- Directed by: Denis Sanders
- Produced by: Richard Bock, Tom Mosk
- Cinematography: David Myers
- Production company: Nigram-Aura Productions
- Distributed by: Cinerama Releasing Corporation
- Release date: 1971;
- Running time: 96 min.
- Language: English

= Soul to Soul (film) =

1971 documentary film by Denis Sanders

Soul to Soul is a 1971 documentary film about the Independence Day concert held in Accra, Ghana, on 6 March 1971. It features an array of mostly American R&B, soul, rock, and jazz musicians.

Directed by Denis Sanders, Soul to Soul was released in August 1971. The film consists of extensive excerpts from the concert performances, along with documentary footage of the musicians' interactions with local Ghanaians in the days before the show.

==Concert==
Ghana, after declaring its Independence on 6 March 1957, had made a variety of efforts to connect with African diasporans, some of whom—including Maya Angelou, W. E. B. Du Bois and George Padmore—lived in the West African nation for a time.
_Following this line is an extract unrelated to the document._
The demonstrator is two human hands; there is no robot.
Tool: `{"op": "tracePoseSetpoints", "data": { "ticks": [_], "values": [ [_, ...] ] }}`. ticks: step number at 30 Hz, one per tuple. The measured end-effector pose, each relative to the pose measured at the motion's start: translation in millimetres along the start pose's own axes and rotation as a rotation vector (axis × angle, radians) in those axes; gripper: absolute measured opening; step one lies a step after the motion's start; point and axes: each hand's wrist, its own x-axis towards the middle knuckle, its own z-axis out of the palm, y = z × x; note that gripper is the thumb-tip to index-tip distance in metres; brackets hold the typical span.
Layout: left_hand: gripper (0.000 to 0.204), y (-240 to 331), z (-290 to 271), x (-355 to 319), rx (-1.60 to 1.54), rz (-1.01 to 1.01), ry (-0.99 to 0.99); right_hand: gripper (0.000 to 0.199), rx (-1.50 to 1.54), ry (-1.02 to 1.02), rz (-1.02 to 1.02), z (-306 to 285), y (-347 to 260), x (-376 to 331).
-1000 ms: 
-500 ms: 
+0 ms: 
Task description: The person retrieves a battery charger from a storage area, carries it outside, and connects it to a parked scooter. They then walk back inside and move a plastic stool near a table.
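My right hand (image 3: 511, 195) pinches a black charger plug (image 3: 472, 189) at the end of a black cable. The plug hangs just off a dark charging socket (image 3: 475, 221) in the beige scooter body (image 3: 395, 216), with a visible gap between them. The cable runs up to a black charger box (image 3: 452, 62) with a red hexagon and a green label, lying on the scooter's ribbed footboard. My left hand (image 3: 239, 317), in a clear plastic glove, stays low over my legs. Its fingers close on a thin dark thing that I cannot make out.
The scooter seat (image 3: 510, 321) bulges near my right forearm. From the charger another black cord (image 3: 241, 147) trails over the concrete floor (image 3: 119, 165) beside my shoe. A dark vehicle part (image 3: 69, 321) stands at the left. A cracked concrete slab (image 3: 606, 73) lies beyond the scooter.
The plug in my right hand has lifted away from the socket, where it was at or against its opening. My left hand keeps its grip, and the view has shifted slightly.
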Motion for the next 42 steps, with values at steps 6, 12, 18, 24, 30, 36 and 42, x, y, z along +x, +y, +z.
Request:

In the mid-1960s, Angelou approached the government of Kwame Nkrumah and suggested bringing a number of African-American artists to Ghana for the annual independence celebrations. Nkrumah was deposed as president before action could be taken, but when the American father-son team of Ed Mosk and Tom Mosk approached the Ghana Arts Council in 1970 with the idea for a concert, the Council agreed.

Of the musicians invited to perform, Wilson Pickett was by far the biggest star in Ghana. The organizers also unsuccessfully sought performances by Americans Aretha Franklin, James Brown, Booker T & The MG's, Louis Armstrong, and gospel singer Marion Williams.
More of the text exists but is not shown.